Database Downloads
| File Name / Mirror Link |
Format |
Record Count |
Description |
| aoc_tenders.db |
SQLite 3 |
~4.9M records |
Awards of Contract database. Contains winner metadata, contract values, dates. |
| tenders_vps.db |
SQLite 3 |
~3.9M records |
Active/Archived Tenders database. Contains published notices, EMDs, fee information. |
================================================================================
AN OPEN INVITATION TO DATA SCIENTISTS, RESEARCHERS, JOURNALISTS,
AND ANYONE WHO BELIEVES PUBLIC MONEY DESERVES PUBLIC SCRUTINY:
Every rupee the government spends goes through a tender. A notice is published,
bids are invited, a winner is selected, a contract is signed. This process
is, in theory, the immune system of public finance. In practice, it is where
most large-scale procurement corruption quietly occurs.

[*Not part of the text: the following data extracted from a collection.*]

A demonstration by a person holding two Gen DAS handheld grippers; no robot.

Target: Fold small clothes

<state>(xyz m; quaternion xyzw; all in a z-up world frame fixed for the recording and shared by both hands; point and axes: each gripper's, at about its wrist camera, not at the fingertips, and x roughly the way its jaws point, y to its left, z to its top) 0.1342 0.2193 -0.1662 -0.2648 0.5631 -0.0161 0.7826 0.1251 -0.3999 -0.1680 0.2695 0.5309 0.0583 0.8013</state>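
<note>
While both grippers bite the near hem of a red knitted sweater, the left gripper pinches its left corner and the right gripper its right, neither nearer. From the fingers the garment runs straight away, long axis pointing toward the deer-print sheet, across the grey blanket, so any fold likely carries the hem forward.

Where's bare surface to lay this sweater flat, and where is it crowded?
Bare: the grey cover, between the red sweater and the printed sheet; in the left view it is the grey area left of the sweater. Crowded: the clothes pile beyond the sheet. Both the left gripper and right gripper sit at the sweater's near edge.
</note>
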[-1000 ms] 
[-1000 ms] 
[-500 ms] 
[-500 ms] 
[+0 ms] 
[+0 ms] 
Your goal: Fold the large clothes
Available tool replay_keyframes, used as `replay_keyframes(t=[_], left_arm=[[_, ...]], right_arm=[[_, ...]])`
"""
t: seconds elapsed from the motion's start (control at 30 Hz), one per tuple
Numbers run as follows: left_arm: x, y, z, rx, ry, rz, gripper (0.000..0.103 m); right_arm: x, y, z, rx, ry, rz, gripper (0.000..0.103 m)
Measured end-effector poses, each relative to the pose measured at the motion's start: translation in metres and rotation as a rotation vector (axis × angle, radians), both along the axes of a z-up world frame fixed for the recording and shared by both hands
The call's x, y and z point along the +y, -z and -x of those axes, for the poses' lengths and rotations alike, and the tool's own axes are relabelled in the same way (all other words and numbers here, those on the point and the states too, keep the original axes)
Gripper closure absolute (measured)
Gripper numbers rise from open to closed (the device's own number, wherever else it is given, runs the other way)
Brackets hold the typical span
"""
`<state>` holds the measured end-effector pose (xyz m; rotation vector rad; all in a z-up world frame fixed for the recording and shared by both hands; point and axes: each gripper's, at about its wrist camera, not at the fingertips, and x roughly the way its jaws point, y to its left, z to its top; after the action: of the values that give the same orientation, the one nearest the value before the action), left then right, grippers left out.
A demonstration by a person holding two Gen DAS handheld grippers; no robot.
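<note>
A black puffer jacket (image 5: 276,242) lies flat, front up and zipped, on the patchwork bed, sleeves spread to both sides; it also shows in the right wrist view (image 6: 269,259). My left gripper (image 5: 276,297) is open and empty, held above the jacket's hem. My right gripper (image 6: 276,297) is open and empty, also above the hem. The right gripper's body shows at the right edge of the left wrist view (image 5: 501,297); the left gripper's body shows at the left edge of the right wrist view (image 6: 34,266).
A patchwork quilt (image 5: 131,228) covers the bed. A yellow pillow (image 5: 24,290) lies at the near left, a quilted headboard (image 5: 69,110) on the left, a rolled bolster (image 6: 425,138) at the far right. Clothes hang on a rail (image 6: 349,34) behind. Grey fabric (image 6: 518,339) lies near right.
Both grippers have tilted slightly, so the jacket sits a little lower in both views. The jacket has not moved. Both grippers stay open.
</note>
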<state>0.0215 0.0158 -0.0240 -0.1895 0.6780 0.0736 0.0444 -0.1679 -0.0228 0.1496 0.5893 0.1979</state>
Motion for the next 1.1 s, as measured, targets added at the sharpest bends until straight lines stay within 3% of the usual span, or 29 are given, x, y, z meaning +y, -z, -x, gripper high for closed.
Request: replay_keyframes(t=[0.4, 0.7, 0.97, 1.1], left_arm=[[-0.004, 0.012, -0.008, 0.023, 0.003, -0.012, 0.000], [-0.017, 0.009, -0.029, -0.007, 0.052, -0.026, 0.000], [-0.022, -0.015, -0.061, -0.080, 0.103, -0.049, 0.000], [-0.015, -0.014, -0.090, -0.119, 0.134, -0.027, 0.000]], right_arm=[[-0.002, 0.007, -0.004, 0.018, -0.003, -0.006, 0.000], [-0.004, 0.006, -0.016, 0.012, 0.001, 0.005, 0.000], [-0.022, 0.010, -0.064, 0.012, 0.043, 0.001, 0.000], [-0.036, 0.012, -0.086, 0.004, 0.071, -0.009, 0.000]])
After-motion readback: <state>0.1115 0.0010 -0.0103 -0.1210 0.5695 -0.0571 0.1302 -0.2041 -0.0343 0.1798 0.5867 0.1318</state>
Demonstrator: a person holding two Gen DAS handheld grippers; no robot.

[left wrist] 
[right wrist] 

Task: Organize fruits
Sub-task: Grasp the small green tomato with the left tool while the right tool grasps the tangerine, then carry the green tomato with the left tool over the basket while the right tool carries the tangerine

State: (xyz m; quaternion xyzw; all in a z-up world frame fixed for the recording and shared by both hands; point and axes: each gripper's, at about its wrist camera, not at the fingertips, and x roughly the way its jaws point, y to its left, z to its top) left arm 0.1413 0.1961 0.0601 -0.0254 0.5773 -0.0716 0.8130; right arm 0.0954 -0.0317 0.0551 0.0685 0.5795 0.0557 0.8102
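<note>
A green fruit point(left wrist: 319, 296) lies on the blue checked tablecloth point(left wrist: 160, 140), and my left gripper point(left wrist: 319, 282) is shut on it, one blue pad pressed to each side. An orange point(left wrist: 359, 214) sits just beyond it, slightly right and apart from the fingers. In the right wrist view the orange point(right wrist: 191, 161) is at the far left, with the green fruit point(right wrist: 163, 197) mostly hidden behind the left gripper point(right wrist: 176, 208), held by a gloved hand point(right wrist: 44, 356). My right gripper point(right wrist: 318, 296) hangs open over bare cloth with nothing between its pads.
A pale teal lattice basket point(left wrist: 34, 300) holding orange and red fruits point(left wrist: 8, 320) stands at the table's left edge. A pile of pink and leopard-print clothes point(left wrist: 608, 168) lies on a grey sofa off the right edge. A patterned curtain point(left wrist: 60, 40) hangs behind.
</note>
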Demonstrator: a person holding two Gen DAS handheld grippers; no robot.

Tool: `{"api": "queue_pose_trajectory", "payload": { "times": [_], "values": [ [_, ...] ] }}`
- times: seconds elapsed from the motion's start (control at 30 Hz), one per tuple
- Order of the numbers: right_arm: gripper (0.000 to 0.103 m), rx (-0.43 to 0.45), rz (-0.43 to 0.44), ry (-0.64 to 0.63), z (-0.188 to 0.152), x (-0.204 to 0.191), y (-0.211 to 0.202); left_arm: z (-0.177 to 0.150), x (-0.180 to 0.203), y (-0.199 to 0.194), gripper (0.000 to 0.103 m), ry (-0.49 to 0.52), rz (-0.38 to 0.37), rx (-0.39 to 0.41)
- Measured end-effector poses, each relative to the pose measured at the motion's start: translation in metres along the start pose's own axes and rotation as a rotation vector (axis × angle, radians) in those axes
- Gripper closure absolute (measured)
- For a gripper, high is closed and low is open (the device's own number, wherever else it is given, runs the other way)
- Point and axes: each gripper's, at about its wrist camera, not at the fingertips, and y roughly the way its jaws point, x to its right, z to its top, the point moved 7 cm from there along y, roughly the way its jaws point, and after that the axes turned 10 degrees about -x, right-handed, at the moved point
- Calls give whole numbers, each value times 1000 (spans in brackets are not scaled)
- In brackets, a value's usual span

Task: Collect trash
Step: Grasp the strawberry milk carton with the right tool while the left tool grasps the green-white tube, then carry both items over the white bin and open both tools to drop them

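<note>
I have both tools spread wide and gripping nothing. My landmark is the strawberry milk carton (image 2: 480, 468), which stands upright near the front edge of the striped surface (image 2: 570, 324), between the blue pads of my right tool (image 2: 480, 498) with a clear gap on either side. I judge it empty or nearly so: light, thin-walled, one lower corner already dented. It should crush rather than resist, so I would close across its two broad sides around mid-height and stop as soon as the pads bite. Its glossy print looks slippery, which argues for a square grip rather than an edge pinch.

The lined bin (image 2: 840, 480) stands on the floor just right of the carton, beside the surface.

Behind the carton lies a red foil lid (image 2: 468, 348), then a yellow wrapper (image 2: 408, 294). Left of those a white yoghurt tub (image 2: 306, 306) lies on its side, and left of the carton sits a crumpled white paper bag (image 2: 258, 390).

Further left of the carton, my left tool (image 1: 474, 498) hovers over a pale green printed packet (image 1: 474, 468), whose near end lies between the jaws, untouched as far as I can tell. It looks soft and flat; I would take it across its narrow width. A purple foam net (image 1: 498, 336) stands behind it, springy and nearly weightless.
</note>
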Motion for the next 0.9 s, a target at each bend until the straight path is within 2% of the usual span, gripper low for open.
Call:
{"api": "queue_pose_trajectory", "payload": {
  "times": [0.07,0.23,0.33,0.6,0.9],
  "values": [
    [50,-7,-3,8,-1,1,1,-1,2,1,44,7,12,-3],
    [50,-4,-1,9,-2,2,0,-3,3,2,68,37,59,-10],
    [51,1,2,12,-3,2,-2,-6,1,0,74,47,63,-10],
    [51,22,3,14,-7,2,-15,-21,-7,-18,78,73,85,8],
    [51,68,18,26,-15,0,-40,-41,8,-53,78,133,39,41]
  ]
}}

I spent two weeks building a high-throughput scraper that has systematically
crawled and archived the Central Public Procurement Portal (CPPP) of India
-- the government's own public-facing procurement database. The result is two
flat SQLite databases totalling over 8.8 million records, covering both the
initial tender notices and the final award outcomes, with full structured detail.
No paywalls. No throttled APIs. No pagination traps. No obfuscated HTML.
Just the data, as it was published.
The database is now yours. Here is what we ask in return:
1. Download it.
2. Look at who keeps winning.
3. Look at how short the bid windows are.
4. Look at how many tenders receive exactly one bid.
5. Run the numbers. Write the queries. Publish the findings.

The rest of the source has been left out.